Yes, you grudgingly admit, such a system is technically feasible, but why in blue blazes would we want to replace our reassuring green dollar bills graced with dignified ex-presidents with that? I leave that question to an article I read on the BBC site today: woman spends £250,000 on a luxury doghouse for her Great Danes complete with spa and plasma TV. This does sound sort of ridiculous, but clearly it is not ridiculous enough. After all, at least one person thought it would be a good idea. Clearly, saying “doghouse that costs 250,000 pounds” does not carry the appropriate punch of “do not buy this.”

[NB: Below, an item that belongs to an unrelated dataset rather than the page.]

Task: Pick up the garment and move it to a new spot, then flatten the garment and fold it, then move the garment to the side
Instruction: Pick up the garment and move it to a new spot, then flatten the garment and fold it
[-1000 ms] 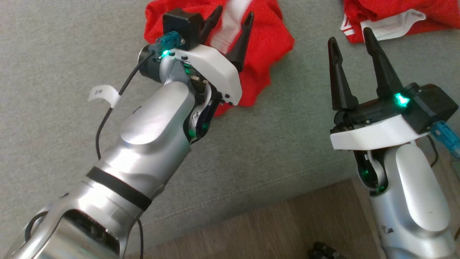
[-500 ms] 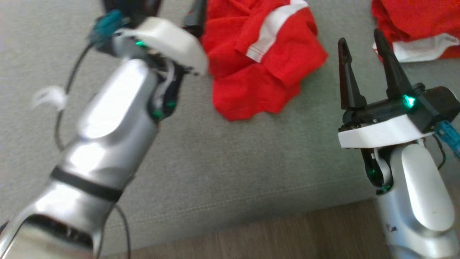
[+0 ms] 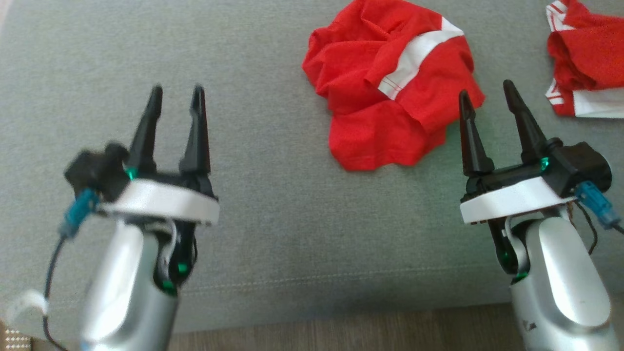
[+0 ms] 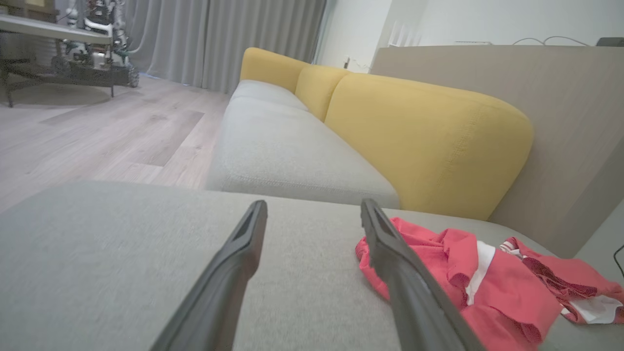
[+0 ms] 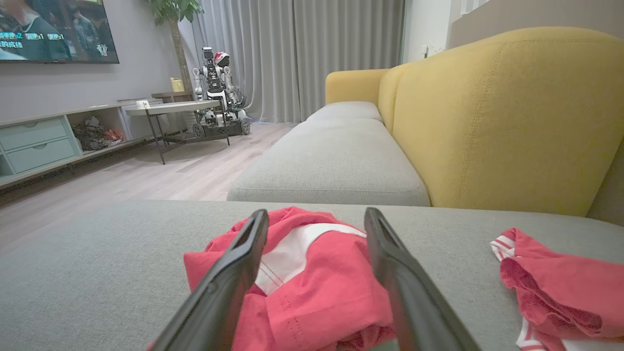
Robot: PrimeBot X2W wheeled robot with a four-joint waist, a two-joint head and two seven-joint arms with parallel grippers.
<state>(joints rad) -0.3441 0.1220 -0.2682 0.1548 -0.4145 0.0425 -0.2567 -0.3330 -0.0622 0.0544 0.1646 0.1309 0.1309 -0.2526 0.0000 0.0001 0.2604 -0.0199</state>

And that’s why I recommend switching to a dead-child-based currency. “Doghouse that costs 250,000 pounds” might not carry the proper punch. “Doghouse that costs 500 dead children” does. Using dead children as a unit of currency carries a built-in awareness of opportunity costs. Yes, you can buy that doghouse, if you really think it’s more important than spending that same money to save five hundred Haitian kids’ lives. Go on! Dogs watching plasma TV! That sounds adorable!

As far as actual currencies go, I love the 1€ and 2€ coins. I hate that, when I’m in the US, a pocket full of change is rarely worth a slice of pizza. In Germany, a pocketful of change can buy me a beer!

My favorite US currency is the $5. Just, Abe.

I like the look of Euros and Hong Kong Dollars.

My favorite currency is Vietnamese. The dong. Heh.

I have some older beautiful dongs with a tiger on them.